PROMPT
Return every line in the entries below where the word "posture" shows up.

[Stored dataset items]
- - - - - - -

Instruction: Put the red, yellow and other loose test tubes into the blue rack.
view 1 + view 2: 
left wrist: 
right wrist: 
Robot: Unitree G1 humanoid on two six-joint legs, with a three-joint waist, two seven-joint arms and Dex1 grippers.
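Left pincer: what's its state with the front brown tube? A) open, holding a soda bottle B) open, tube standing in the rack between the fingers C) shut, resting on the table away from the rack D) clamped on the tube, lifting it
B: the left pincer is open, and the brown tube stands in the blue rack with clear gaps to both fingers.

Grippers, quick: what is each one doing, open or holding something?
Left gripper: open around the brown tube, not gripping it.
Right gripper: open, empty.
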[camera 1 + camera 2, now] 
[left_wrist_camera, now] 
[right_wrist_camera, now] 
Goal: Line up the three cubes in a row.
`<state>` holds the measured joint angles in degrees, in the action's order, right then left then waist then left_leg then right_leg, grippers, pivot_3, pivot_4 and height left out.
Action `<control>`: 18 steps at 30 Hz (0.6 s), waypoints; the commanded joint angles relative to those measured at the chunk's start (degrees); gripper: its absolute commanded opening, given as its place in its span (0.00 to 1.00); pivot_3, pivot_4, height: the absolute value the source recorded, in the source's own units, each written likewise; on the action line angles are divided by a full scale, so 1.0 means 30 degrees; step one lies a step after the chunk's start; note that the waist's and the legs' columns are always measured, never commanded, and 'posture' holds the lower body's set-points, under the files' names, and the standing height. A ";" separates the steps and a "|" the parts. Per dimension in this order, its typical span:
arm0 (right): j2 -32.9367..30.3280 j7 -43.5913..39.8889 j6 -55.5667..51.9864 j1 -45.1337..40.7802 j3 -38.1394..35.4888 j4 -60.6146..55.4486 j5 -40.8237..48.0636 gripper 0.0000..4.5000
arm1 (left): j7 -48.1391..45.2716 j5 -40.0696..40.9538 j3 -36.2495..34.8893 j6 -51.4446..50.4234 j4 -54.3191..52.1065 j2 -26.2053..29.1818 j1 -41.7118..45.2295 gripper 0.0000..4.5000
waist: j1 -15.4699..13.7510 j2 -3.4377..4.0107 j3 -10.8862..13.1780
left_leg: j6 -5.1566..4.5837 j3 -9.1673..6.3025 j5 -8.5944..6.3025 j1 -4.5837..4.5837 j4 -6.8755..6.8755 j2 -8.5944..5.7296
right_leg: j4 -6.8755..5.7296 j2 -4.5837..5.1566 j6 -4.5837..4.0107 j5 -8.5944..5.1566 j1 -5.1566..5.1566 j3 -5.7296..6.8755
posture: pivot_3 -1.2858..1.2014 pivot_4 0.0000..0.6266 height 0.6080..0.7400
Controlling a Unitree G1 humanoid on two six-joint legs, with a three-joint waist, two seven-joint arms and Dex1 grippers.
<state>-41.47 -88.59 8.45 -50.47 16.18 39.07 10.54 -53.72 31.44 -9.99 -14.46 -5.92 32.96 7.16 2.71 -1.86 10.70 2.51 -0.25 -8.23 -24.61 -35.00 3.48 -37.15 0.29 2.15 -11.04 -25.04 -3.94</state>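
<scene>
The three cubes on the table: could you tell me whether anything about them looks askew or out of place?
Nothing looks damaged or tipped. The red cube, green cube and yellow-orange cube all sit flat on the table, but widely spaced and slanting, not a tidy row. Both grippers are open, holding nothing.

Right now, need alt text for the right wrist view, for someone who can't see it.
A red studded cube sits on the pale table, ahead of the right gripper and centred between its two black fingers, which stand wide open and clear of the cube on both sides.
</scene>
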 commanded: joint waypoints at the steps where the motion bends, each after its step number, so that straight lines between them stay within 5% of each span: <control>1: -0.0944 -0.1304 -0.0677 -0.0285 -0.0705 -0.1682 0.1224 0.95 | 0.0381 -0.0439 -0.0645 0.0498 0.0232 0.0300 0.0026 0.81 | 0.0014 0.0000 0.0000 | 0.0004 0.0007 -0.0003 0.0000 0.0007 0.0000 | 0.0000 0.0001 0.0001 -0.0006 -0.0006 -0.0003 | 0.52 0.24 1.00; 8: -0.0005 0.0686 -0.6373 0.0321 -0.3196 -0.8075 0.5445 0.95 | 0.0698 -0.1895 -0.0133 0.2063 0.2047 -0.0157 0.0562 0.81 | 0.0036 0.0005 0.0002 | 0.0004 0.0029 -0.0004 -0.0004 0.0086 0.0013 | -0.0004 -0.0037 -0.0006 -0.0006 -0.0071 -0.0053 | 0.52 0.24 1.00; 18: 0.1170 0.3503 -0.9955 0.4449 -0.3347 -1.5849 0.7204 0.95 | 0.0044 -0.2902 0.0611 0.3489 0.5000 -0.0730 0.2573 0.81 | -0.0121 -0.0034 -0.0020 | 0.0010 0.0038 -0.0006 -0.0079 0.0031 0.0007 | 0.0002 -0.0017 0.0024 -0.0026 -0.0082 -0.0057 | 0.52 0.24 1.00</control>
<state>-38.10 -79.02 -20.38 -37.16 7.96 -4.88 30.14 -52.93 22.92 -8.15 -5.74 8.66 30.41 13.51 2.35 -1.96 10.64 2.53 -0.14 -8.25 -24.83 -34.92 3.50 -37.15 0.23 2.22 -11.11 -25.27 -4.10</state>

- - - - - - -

TASK RESULT
Action `<control>`: 18 steps at 30 Hz (0.6 s), waypoints; the commanded joint angles relative to those measured at the chunk's start (degrees); gripper: its absolute commanded opening, given as its place in its span (0.00 to 1.00); pivot_3, pivot_4, height: the absolute value the source recorded, in the source's own units, each written likewise; on the action line angles are divided by a full scale, so 1.0 means 30 degrees; step one lies a step after the chunk's start; note that the waist's and the legs' columns are always measured, never commanded, and 'posture' holds the lower body's set-points, under the files' names, and the standing height. A ";" separates the steps and a "|" the parts. Per dimension in this order, its typical span:
posture: pivot_3 -1.2858..1.2014 pivot_4 0.0000..0.6266 height 0.6080..0.7400

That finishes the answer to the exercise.